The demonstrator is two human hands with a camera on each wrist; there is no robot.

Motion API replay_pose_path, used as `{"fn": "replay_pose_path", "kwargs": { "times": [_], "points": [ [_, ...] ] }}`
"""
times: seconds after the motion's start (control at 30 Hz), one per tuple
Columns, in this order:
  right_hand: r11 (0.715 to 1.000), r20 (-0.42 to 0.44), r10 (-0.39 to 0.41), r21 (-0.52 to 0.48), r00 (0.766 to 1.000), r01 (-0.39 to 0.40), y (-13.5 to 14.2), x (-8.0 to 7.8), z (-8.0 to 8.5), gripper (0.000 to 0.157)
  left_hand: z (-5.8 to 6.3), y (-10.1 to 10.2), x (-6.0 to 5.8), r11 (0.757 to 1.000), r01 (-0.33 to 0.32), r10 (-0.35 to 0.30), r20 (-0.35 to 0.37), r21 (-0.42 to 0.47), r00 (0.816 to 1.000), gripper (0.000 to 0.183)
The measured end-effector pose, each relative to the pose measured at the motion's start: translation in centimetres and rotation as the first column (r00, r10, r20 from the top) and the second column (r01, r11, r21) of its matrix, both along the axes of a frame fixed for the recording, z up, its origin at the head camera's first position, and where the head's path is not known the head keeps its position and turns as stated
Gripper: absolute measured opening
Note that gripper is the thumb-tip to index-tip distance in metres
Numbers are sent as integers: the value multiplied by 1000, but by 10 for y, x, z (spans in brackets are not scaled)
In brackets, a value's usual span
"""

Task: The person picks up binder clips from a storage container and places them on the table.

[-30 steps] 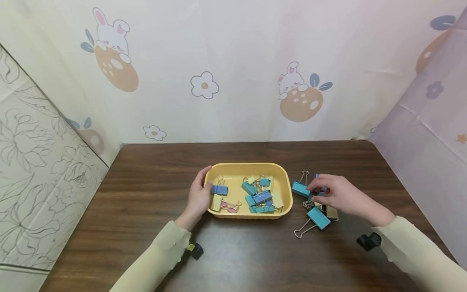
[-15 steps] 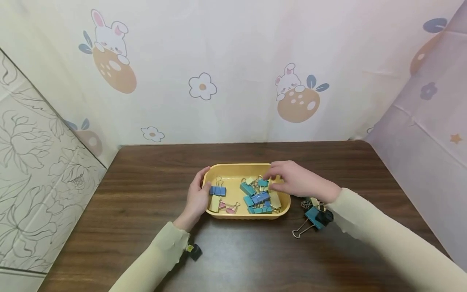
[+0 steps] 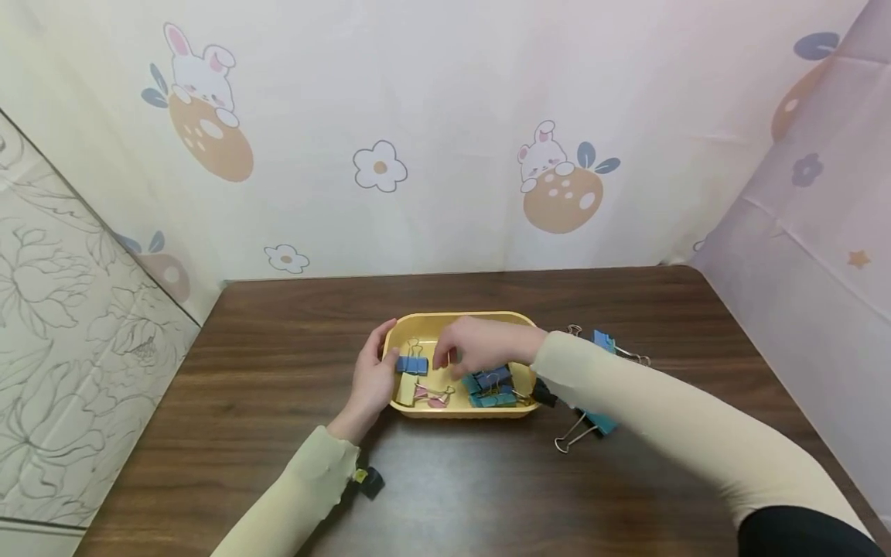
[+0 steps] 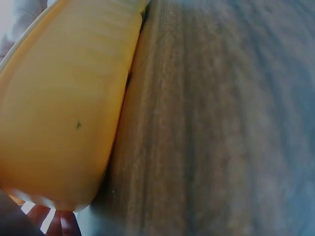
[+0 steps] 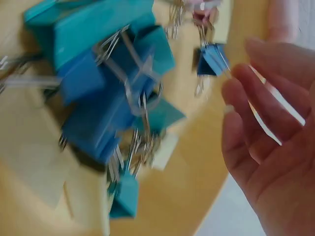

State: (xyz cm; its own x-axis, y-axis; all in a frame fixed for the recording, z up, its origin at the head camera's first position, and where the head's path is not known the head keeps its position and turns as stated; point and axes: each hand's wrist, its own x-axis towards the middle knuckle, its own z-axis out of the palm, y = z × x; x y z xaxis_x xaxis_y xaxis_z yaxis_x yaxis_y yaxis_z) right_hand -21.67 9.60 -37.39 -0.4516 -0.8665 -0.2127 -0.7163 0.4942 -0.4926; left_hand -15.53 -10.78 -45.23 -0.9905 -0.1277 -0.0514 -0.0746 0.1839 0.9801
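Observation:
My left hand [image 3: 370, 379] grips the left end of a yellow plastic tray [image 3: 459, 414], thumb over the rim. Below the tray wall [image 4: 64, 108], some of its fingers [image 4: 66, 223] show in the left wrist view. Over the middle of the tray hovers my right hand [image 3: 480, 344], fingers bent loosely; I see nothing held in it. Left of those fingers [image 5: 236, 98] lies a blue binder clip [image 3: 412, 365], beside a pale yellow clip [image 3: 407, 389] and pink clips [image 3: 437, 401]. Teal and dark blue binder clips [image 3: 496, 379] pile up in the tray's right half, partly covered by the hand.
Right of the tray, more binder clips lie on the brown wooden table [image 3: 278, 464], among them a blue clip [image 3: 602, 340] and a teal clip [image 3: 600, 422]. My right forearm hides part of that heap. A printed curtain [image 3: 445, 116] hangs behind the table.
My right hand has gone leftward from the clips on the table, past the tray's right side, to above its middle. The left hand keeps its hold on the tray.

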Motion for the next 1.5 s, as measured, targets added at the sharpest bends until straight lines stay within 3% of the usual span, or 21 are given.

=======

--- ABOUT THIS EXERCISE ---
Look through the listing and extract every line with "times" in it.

--- YOUR RESPONSE ---
Motion API replay_pose_path, used as `{"fn": "replay_pose_path", "kwargs": { "times": [_], "points": [ [_, ...] ] }}`
times: seconds after the motion's start (control at 30 Hz), one per tuple

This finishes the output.